Cage ended his session with a series of tounge-in-cheek ESRB ratings for public statues in Florence, declaring that reality was clearly ADULTS ONLY.
In contrast to Cage, who attested to doing everything in his power to avoid game repetition by means of contextual controls, questioning the versatility of a story where the main character could only perform 8-12 actions, Warren Spector went on-stage with a breakdown of the assets which made the game medium unique - and among them was repetition. Apparently we work in the only medium which is immune to the Robert McKee's law of diminishing returns, which can keep the same challenge coming over and over again and changing it just enough to keep it fresh and novel.
Like Cage, Spector kept his talk focused on the differences between the game medium and its predecessors/competitors (one of my favorite subjects, I might add). His tagline was "What Videogames Can Learn From Other Media... What We Can't... And What We Shouldn't".
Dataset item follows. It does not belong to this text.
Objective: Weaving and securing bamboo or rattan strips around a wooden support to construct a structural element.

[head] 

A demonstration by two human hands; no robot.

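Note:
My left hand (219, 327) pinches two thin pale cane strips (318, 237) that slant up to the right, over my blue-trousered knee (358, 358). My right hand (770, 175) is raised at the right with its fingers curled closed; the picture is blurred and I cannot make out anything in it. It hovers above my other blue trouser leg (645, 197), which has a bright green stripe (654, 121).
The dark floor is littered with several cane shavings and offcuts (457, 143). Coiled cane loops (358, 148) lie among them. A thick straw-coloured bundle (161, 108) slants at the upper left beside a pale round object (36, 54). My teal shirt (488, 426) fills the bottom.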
Spector has spent a lot of time working alongside bigshot movie directors and writers, trying to get them to understand the fundamental differences between our mediums, but it is perhaps impossible for an artist too well trained to understand the basics of something so different, yet so alike. Warren Spector, not giving up that easily, gave us a delightful definition of creativity: creativity is mastering two fields of knowledge and then applying one to the other.
And so we launched into the realm of ancient media. Hitchcock's The Rope showed us the madness of filming a motion picture in one take - a technique that lies at the very nature of games. Whereas movies make us think like in a dream, skipping back and forth through time and space - videogames can and should show us the whole deal. It grants us a closeness to the character of which artists of other media can only dream.
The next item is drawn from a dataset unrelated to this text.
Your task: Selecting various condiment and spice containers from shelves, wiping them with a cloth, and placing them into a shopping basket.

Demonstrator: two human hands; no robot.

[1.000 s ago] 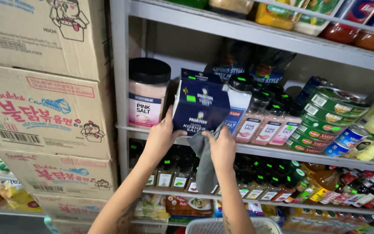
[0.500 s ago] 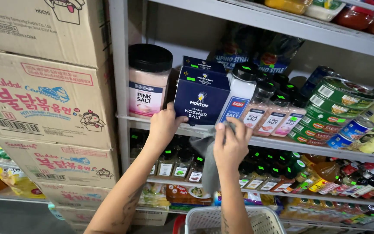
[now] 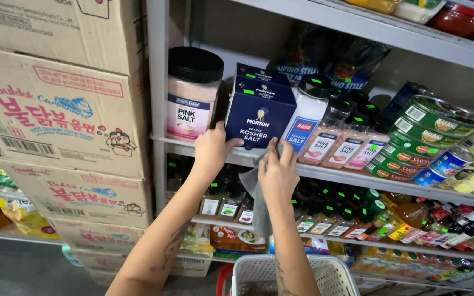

Similarly, Robert Montgomery's Lady in the Lake showed how the then-disastrous idea of shooting an entire movie from first-person perspective would dominate completely the videogames of the 00's. Because in this medium character identification is not always necessary - not if we already are the character.
Making brief dropdowns into comics, pen and paper role-playing games and radio, Spector finally arrived at his current favorite medium other than games - oral storytelling. Like a story told around the campfire, a game story shapes itself around the listener, and allows her to change the story depending on her reactions. Warren Spector thinks that every storyteller in the games industry should read up on this most ancient of arts, as it is in many regards the exact same thing.
Wrapping up the theme of games and movies, Remedy art director Saku Lehtinen delivered a full-fledged post-mortem of the script-driven production that was Alan Wake. Not possessing the natural charisma of the prior speakers, he more than made up for it with quiet enthusiasm. Describing every detail of Remedy's peculiar modus operandi would make this a very long post, but I walked away knowing that there is at least one studio in the Nordic which takes its storytelling extremely seriously, and where every person on the team is commited to the themes and metaphors of the tale. I have yet to play Alan Wake, but i am looking forward to seeing how their method lets the story seep into areas of game design where we are not used to seeing it.
Also, Lehtinen confessed that Remedy, being Finnish, obviously have a sauna.
This post is already too long, so the talks from Another World designer Eric Chahi and Guerilla CEO Hermen Hulst will have to wait for another time... Hope you get something out of it!